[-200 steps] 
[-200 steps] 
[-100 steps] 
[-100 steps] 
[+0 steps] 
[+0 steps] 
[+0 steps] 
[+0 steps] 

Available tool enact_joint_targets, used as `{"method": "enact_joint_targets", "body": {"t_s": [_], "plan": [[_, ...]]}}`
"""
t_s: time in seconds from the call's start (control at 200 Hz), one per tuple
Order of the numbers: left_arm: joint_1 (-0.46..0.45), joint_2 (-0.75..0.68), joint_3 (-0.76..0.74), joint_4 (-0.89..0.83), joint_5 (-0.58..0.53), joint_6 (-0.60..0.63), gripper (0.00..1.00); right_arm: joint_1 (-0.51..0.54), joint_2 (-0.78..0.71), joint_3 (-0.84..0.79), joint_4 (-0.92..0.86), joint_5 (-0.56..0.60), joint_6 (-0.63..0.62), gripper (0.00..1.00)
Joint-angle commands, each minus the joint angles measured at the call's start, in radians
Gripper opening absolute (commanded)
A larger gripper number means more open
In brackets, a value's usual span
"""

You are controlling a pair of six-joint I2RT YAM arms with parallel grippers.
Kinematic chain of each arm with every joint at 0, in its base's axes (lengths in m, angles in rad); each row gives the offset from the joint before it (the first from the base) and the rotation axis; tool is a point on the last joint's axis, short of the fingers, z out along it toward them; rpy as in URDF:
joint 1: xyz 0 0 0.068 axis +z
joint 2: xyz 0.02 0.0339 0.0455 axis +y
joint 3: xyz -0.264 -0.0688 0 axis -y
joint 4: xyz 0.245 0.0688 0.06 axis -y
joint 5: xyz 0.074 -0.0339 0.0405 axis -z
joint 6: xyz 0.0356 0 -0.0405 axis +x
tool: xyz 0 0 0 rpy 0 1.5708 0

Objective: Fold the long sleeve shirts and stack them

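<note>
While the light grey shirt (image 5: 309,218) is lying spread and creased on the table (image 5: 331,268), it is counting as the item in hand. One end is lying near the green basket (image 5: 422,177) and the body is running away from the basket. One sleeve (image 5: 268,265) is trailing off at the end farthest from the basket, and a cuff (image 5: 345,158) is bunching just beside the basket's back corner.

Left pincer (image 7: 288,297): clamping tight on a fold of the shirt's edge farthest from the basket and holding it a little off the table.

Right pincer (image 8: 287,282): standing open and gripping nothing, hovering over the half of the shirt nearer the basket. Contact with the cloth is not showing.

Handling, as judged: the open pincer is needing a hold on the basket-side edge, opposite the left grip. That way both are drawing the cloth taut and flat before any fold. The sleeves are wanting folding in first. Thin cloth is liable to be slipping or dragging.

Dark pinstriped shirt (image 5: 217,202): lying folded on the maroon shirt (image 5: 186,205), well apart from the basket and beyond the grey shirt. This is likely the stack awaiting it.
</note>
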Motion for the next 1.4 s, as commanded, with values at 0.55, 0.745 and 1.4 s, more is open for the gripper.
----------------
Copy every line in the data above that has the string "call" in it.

t_s: time in seconds from the call's start (control at 200 Hz), one per tuple
Joint-angle commands, each minus the joint angles measured at the call's start, in radians

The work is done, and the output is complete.